This week in one of our women’s dawn surfing sessions, fondly known as the Mermaid Sessions, we experienced our first freak accident when one of our mermys was badly hit in the head with her fibreglass surfboard. A big gust of wind hurled the board into the air and then into her forehead. It instantly became a serious first aid situation and our group rallied with incredible, calm-efficiency to get our girl out of the water, stem the bleeding, call the ambulance and look after her until the ambos arrived. She has 16 stitches in her forehead now; she’s in good spirits and beginning to tell her story; and she’ll take a rest from the water for a little while. It will take time to re-build her confidence and when she feels ready we will walk beside her back into the water.

Late last year I wrote a little essay about fear and surfing called “opening doors” and now seems a good time to put it out into the world with love and respect for all surfers, especially women surfers. Here it is…

The thing about surfing is that it invites us to be brave.

Almost every time we paddle out, whether it’s into the whitewater in the learner’s corner or out the back where we often can’t see the bottom, Mother Nature invites us to be brave.

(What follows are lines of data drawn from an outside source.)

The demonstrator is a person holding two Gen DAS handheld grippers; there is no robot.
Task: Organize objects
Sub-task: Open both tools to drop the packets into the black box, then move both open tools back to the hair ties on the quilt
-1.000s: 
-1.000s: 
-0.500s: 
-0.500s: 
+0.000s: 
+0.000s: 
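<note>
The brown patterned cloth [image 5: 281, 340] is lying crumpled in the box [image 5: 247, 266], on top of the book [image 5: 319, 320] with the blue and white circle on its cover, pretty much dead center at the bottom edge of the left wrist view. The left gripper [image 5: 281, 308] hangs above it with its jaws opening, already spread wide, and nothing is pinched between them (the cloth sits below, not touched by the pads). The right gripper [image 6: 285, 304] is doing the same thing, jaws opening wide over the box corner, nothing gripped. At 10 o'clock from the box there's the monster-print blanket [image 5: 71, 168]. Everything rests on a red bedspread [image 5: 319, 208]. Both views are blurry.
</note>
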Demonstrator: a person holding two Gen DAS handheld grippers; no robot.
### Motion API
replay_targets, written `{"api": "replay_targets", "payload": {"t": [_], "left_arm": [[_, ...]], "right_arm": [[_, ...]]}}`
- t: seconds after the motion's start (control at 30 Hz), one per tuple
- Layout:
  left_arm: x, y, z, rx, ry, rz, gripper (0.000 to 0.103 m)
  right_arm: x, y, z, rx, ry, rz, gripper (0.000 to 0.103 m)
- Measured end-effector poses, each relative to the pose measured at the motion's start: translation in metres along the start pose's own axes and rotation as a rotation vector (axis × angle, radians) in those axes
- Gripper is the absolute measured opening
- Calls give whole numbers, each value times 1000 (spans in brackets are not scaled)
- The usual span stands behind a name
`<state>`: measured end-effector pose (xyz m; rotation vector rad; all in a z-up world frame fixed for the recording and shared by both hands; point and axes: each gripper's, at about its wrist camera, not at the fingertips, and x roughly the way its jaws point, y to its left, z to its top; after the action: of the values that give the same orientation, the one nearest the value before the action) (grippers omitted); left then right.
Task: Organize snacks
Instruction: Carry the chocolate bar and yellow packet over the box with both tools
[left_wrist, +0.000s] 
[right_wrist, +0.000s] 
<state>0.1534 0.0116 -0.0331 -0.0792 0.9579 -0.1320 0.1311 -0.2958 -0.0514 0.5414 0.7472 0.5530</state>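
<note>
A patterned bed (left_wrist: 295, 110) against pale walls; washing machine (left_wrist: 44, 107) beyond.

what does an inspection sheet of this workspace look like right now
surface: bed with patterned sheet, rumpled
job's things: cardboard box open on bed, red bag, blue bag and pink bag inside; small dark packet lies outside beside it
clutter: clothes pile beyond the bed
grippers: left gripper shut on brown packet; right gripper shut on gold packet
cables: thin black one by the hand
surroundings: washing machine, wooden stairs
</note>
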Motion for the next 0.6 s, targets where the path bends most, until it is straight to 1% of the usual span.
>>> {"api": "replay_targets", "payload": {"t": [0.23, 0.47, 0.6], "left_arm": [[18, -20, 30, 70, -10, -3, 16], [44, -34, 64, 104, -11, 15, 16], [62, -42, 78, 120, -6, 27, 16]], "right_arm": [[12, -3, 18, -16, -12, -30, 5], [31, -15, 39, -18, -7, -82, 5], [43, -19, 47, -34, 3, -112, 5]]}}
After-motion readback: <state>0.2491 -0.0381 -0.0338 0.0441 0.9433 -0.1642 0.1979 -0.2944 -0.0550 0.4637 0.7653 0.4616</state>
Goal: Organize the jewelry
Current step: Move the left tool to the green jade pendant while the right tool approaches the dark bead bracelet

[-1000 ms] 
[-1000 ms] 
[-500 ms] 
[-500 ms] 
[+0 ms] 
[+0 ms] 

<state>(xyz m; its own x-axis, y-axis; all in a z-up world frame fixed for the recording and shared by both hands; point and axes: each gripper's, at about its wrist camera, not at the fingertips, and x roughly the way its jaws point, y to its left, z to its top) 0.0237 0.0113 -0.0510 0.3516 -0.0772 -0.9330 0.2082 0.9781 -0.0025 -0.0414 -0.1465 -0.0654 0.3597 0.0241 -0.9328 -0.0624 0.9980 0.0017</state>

To face our fears about sharks and drowning in particular and in amongst these two, everything else that arises: hitting someone with your board, hitting yourself with your board, being hit by someone else’s board; breaking something: your board, your head, your leg, your face; dealing with ‘mountainous’ waves as they roll towards you or as you’re perched on top of, or beside them. Getting caught in rips or sweeps and ending up in New Zealand or even Burleigh. Not being in control. Getting in and out of impossibly tight wetsuits. And on and on and on.

Women have a tendency to worry about getting in people’s way out there in the big blue. We are often so heavily socialised into smoothing and supporting life for everyone else that the long journey of years of awkward practice and getting in people’s way to become a half decent surfer can be quite daunting.

I once recited the opening lines of Mary Oliver’s poem “Wild Geese” to a group of women learner surfers as we stood on the beach checking conditions, with trepidation in our hearts about getting in the way of other surfers (particularly those speedy short boarders).

“You do not have to be good/ You do not have to crawl on your knees for 100 miles through the desert, repenting./ You have only to let the soft animal of your body love what it loves…”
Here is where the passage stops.